> _TASK TO CARRY OUT_
Every word of the data must be reproduced in your reply exactly.

Saved entries
________________________________________
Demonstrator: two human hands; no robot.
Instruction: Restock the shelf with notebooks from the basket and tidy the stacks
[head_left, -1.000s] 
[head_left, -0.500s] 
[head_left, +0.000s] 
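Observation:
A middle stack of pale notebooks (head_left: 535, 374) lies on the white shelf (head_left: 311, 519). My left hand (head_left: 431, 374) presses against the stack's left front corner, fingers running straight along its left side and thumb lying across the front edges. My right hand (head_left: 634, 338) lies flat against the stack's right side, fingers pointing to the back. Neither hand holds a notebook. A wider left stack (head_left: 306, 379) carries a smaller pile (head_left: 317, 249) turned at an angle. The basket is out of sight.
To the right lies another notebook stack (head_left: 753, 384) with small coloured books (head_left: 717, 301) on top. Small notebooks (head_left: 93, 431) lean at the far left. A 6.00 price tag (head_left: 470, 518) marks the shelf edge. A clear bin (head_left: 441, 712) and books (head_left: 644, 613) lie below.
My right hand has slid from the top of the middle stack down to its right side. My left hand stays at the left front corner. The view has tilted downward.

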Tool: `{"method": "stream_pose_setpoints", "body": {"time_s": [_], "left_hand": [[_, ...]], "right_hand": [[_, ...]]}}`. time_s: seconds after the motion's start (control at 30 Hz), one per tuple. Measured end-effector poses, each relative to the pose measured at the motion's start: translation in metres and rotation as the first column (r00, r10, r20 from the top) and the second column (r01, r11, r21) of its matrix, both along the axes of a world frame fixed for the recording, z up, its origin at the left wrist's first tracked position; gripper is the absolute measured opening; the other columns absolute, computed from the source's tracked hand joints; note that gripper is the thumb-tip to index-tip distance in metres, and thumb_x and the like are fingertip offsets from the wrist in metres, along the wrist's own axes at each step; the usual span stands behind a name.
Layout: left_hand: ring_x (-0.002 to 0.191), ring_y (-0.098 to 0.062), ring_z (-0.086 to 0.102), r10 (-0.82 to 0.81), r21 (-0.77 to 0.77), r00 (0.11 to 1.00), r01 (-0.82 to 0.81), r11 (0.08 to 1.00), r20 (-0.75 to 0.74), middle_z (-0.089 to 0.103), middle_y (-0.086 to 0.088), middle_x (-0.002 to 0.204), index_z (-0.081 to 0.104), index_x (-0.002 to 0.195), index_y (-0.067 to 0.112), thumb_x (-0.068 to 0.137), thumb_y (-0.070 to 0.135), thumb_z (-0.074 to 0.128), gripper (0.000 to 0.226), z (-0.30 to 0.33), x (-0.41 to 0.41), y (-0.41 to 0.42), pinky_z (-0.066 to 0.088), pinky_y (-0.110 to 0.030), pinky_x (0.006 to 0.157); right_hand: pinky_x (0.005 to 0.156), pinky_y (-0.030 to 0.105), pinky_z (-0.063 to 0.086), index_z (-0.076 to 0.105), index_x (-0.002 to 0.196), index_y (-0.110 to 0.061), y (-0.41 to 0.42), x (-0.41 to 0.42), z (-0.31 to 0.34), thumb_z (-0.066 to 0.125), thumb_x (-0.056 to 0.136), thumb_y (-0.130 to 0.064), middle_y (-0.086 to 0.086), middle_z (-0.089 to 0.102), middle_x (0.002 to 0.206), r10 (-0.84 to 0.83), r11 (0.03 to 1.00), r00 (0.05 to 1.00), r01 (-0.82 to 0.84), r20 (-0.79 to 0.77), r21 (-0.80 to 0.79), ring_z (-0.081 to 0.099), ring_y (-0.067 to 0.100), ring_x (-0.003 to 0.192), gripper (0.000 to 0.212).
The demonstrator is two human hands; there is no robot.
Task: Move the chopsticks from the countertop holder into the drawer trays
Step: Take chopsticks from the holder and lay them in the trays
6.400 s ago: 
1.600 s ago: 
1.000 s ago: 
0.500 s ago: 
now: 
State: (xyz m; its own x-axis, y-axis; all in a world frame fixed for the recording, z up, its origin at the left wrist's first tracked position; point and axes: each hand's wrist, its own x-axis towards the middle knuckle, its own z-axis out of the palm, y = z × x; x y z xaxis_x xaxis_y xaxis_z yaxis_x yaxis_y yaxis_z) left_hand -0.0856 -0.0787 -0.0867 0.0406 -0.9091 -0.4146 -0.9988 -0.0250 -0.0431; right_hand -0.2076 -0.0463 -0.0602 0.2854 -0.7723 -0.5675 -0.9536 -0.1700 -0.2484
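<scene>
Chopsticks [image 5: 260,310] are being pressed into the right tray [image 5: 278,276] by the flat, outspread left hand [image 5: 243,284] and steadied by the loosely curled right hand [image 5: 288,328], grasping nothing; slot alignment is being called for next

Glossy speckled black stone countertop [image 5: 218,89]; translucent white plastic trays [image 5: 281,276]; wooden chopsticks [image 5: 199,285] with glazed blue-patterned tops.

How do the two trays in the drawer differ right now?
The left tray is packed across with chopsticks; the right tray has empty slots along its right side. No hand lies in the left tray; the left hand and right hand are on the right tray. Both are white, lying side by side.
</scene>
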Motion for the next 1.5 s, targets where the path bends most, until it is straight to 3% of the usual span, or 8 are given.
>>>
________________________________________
> _OUTPUT OF THE EXERCISE_
Demonstrator: two human hands; no robot.
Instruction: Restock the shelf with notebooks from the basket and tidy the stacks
[head_left, -1.000s] 
[head_left, -0.500s] 
[head_left, +0.000s] 
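Observation:
A middle stack of pale notebooks (head_left: 535, 374) lies on the white shelf (head_left: 311, 519). My left hand (head_left: 431, 374) presses against the stack's left front corner, fingers running straight along its left side and thumb lying across the front edges. My right hand (head_left: 634, 338) lies flat against the stack's right side, fingers pointing to the back. Neither hand holds a notebook. A wider left stack (head_left: 306, 379) carries a smaller pile (head_left: 317, 249) turned at an angle. The basket is out of sight.
To the right lies another notebook stack (head_left: 753, 384) with small coloured books (head_left: 717, 301) on top. Small notebooks (head_left: 93, 431) lean at the far left. A 6.00 price tag (head_left: 470, 518) marks the shelf edge. A clear bin (head_left: 441, 712) and books (head_left: 644, 613) lie below.
My right hand has slid from the top of the middle stack down to its right side. My left hand stays at the left front corner. The view has tilted downward.
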
Tool: `{"method": "stream_pose_setpoints", "body": {"time_s": [_], "left_hand": [[_, ...]], "right_hand": [[_, ...]]}}`. time_s: seconds after the motion's start (control at 30 Hz), one per tuple. Measured end-effector poses, each relative to the pose measured at the motion's start: translation in metres and rotation as the first column (r00, r10, r20 from the top) and the second column (r01, r11, r21) of its matrix, both along the axes of a world frame fixed for the recording, z up, its origin at the left wrist's first tracked position; gripper is the absolute measured opening; the other columns absolute, computed from the source's tracked hand joints; note that gripper is the thumb-tip to index-tip distance in metres, and thumb_x and the like are fingertip offsets from the wrist in metres, along the wrist's own axes at each step; the usual span stands behind a name.
Layout: left_hand: ring_x (-0.002 to 0.191), ring_y (-0.098 to 0.062), ring_z (-0.086 to 0.102), r10 (-0.82 to 0.81), r21 (-0.77 to 0.77), r00 (0.11 to 1.00), r01 (-0.82 to 0.81), r11 (0.08 to 1.00), r20 (-0.75 to 0.74), middle_z (-0.089 to 0.103), middle_y (-0.086 to 0.088), middle_x (-0.002 to 0.204), index_z (-0.081 to 0.104), index_x (-0.002 to 0.195), index_y (-0.067 to 0.112), thumb_x (-0.068 to 0.137), thumb_y (-0.070 to 0.135), thumb_z (-0.074 to 0.128), gripper (0.000 to 0.226), z (-0.30 to 0.33), x (-0.41 to 0.41), y (-0.41 to 0.42), pinky_z (-0.066 to 0.088), pinky_y (-0.110 to 0.030), pinky_x (0.006 to 0.157); right_hand: pinky_x (0.005 to 0.156), pinky_y (-0.030 to 0.105), pinky_z (-0.063 to 0.086), index_z (-0.076 to 0.105), index_x (-0.002 to 0.196), index_y (-0.110 to 0.061), y (-0.41 to 0.42), x (-0.41 to 0.42), z (-0.31 to 0.34), thumb_z (-0.066 to 0.125), thumb_x (-0.056 to 0.136), thumb_y (-0.130 to 0.064), middle_y (-0.086 to 0.086), middle_z (-0.089 to 0.102), middle_x (0.002 to 0.206), r10 (-0.84 to 0.83), r11 (0.03 to 1.00), r00 (0.05 to 1.00), r01 (-0.82 to 0.84), r20 (-0.79 to 0.77), r21 (-0.80 to 0.79), ring_z (-0.081 to 0.099), ring_y (-0.067 to 0.100), ring_x (-0.003 to 0.192), gripper (0.000 to 0.212).
The demonstrator is two human hands; there is no robot.
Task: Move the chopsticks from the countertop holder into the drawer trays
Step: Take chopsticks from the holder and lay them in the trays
6.400 s ago: 
1.600 s ago: 
1.000 s ago: 
0.500 s ago: 
now: 
State: (xyz m; its own x-axis, y-axis; all in a world frame fixed for the recording, z up, its origin at the left wrist's first tracked position; point and axes: each hand's wrist, its own x-axis towards the middle knuckle, its own z-axis out of the palm, y = z × x; x y z xaxis_x xaxis_y xaxis_z yaxis_x yaxis_y yaxis_z) left_hand -0.0856 -0.0787 -0.0867 0.0406 -0.9091 -0.4146 -0.9988 -0.0250 -0.0431; right_hand -0.2076 -0.0463 -0.0602 0.2854 -0.7723 -0.5675 -0.9536 -0.1700 -0.2484
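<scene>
Chopsticks [image 5: 260,310] are being pressed into the right tray [image 5: 278,276] by the flat, outspread left hand [image 5: 243,284] and steadied by the loosely curled right hand [image 5: 288,328], grasping nothing; slot alignment is being called for next

Glossy speckled black stone countertop [image 5: 218,89]; translucent white plastic trays [image 5: 281,276]; wooden chopsticks [image 5: 199,285] with glazed blue-patterned tops.

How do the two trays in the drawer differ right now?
The left tray is packed across with chopsticks; the right tray has empty slots along its right side. No hand lies in the left tray; the left hand and right hand are on the right tray. Both are white, lying side by side.
</scene>
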Motion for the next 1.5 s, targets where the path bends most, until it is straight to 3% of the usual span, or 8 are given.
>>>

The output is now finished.